I think this is all part of the story I have of my uncle, because the way I think of Miger is not how I think of my father. I love my father dearly, but Miger showed me how a man can be described in different ways. He wasn’t the most confident person, nor the most elegant, and there have been times when I’ve worried about him. But that day was a lesson in its own right. A lesson in how to show love to a younger man.
I learned about empathy, too. He didn’t have to do anything that day in Chile, but he took time out of his life to take care of me. An adult changed my feelings from lonely to connected. And I didn’t have to do a whole lot, Miger carried us. He recognised, and he acted, for both of us. I revisit this lesson daily. It might be hard, it takes a lot of strength sometimes to think outside of your own world, but man is it worth it.
Because Miger showed empathy for me and my feelings, I returned it back, although it was much later in life.

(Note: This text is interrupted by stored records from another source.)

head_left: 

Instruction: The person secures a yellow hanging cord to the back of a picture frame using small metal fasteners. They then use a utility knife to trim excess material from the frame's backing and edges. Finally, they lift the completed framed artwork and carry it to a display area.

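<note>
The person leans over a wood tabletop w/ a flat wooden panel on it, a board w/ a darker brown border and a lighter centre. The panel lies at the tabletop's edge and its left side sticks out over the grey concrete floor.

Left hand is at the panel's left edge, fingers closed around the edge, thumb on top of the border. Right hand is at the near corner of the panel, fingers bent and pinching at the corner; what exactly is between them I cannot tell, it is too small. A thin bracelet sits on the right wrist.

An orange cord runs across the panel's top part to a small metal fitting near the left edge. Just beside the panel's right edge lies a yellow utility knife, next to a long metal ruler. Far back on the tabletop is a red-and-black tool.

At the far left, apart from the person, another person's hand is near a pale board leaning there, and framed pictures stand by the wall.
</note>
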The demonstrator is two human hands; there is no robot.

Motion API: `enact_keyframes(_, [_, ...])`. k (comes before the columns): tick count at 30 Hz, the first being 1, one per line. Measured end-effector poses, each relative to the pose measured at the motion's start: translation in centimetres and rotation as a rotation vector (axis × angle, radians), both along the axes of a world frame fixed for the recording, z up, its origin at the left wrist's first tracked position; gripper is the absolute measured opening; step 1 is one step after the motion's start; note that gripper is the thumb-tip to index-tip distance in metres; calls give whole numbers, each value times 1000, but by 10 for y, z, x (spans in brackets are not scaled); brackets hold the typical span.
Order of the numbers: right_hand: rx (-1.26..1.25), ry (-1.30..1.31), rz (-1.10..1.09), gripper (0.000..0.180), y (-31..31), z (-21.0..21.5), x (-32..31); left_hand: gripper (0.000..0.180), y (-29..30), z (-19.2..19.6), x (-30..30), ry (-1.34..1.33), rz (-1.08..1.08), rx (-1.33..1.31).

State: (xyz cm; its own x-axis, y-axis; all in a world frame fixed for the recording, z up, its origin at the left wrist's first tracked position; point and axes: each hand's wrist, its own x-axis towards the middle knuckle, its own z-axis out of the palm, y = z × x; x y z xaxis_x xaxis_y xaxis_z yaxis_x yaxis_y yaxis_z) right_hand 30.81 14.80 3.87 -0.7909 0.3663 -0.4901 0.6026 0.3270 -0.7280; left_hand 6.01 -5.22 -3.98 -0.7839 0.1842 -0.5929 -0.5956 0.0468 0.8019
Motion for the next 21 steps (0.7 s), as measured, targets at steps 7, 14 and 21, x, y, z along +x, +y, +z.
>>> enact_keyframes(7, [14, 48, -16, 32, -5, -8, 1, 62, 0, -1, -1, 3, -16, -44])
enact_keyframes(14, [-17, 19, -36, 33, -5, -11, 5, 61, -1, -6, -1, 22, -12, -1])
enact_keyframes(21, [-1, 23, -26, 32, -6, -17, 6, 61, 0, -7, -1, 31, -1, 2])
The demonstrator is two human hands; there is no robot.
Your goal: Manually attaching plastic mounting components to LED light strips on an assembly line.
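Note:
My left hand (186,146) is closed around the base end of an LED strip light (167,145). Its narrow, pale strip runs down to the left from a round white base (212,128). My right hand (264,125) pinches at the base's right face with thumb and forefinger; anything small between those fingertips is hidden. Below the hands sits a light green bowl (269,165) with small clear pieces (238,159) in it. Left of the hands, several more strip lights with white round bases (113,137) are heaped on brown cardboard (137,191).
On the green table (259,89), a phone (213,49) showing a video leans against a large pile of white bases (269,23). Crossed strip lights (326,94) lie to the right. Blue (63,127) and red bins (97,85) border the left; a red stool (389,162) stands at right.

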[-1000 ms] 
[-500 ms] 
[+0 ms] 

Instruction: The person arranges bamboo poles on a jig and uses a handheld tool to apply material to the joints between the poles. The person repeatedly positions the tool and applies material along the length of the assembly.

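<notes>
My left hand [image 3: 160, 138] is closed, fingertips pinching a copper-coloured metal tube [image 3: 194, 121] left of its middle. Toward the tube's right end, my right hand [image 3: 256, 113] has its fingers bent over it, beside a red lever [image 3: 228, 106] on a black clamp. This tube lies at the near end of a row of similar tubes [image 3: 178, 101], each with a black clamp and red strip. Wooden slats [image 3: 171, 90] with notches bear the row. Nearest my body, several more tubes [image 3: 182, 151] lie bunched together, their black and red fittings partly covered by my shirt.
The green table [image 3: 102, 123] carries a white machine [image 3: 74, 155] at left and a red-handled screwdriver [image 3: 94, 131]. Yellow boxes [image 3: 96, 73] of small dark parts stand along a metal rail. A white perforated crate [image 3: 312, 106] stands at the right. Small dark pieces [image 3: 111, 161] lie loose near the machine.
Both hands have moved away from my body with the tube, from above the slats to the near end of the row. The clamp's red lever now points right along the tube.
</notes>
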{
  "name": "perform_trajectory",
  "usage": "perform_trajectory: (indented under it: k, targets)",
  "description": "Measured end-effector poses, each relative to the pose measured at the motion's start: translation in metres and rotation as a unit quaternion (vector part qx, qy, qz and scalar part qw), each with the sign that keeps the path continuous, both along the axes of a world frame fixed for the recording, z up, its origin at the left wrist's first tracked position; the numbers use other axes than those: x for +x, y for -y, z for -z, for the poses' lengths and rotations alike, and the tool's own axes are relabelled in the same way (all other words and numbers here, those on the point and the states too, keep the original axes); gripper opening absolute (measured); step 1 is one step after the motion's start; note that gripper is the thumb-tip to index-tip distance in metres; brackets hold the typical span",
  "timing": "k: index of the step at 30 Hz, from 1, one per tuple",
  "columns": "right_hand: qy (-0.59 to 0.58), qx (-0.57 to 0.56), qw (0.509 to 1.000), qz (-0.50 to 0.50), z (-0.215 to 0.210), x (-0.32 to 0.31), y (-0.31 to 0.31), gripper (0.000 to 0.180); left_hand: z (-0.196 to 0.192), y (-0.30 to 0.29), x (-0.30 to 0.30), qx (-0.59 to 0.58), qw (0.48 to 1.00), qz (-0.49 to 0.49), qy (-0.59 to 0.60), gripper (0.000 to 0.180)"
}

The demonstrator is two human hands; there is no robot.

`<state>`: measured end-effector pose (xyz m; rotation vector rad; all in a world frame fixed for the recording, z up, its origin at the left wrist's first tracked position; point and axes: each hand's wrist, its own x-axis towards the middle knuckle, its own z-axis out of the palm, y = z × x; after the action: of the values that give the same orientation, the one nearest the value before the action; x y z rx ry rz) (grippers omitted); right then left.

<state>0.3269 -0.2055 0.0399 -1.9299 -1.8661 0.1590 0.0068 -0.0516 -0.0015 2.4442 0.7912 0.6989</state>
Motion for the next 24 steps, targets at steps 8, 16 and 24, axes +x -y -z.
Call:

When my aunt died I was heartbroken, but not just for the loss of my aunt, also for my uncle. I saw how great Miger’s love for my aunt was; hence, not only did I grieve for my aunt Regina, but I grieved for Miger as well.
Of course, I didn’t learn everything from him. I benefited from continuous empathy and love from male role models, as all men should. My Grade 6 teacher, for example, told my class he learned more from us than we did from him. I cried when I left his class. My Grade 9 teacher who showed me care by relating to what I liked (hockey, at that time), but also challenged me to be the best, showed me that I could grow, that I was more than the sum of my parts. And of course I have my father, who still teaches me more about love than all other men combined.
For our young men to be empathetic, we men need to show them what that looks like. To have them love not just their romantic partner, but the men and women around them. Each man embodies masculinity differently, and therefore will show their feelings in different ways. The question for me is always, how can I show this young man that I care for him? What do I know about him? How can I help him realise what care and empathy looks like? If you try and it doesn’t work, you can keep trying. But actually try. A child is raised by the community, and a boy learns to be a man from the men around him. All it might take is some bread and pop.